I am trying to implement a Dynamic DAG logic in my Airflow instance. My tasks are generally SQL or Python tasks, and I have a JSON configuration of the below structure to parse the tasks
[{ "name": <task_id>, "type": "python|sql","sql_path": "<path_to_sql.sql>", "python_callable": "module.submodule.subsubmodule.function_name"}]
Of course, the sql_path
and python_callable
are interchangeable depending on the value of the type
attribute. The python_callable string is also a string representation of a folder structure from the root of the dags
folder as below:
dags
|__ module
|___ submodule
|__ subsubmodule.py (contains def function_name())
This JSON configuration is parsed to DAG tasks using the below logic.
if step.get("type", "sql") == "sql":
script_path = step.get("script_path")
with open(script_path) as sql_file:
sql_query = sql_file.read()
push_xcom = False
task_ = get_clickhouse_query_operator(name, sql_query, push_xcom=push_xcom)
else:
callable_func_str = step.get("python_callable")

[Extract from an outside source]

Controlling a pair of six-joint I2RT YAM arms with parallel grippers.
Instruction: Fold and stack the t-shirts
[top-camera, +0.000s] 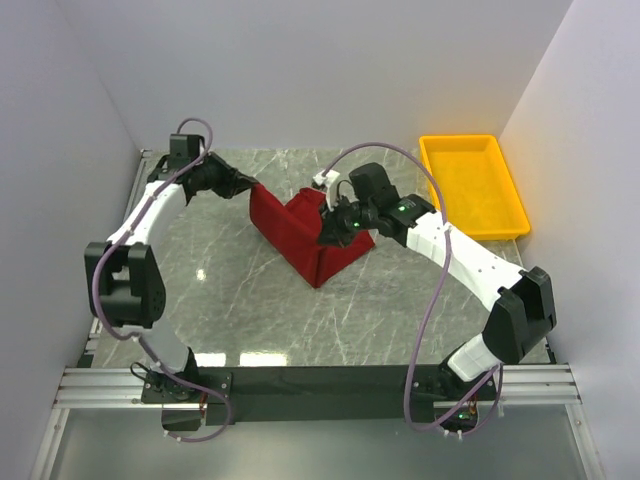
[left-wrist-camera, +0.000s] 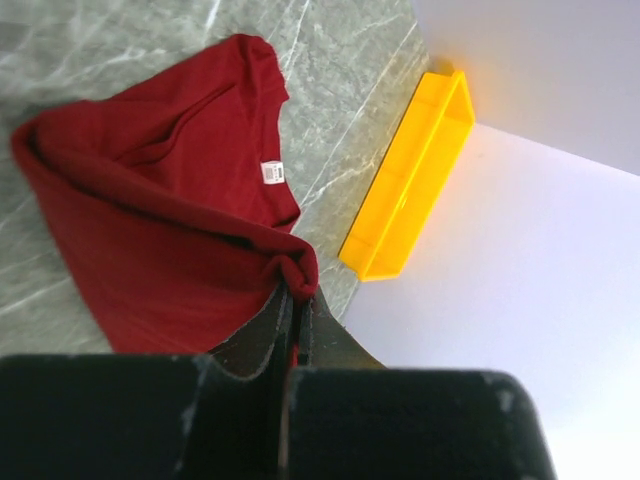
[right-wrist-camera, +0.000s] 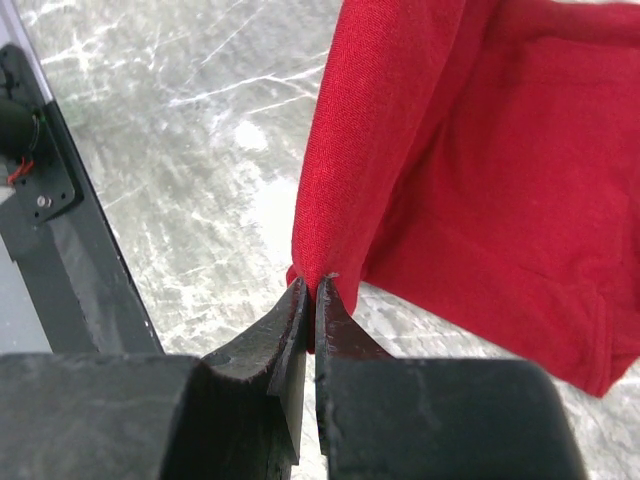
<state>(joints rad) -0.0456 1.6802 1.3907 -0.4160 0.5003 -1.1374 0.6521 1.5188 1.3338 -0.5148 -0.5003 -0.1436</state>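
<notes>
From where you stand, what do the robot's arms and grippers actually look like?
Both are alike. The left arm and right arm have white links between chunky black joints. A greyish-purple cable loops along each one. The left gripper and right gripper are black, with two wedge-shaped fingers tapering to thin tips. Small green lights glow near the right wrist.

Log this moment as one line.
left jaws: shut on t-shirt | right jaws: shut on t-shirt | t-shirt: held by two edges, rest on table | yellow tray: apart
</notes>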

callable_func_parts = callable_func_str.split(".")
callable_module = importlib.import_module(f'{".".join(callable_func_parts[:-1])}')
callable = getattr(callable_module, callable_func_parts[-1])
print(callable)
task_ = PythonOperator(
task_id= name,
python_callable= callable,
provide_context = True,
trigger_rule = "all_success"
)
Each DAG also has a dummy task operator as the first task, defined as below:
@task(do_xcom_push=False)
def start():
print("Starting DAG Run")
return
In the python
block, I try to extract the actual module path containing the function and then get the function object using getattr()
. This all seems to work, and the DAGs gets rendered fine in the UI. The print(callable)
statement also prints the expected function object in the scheduler logs as below.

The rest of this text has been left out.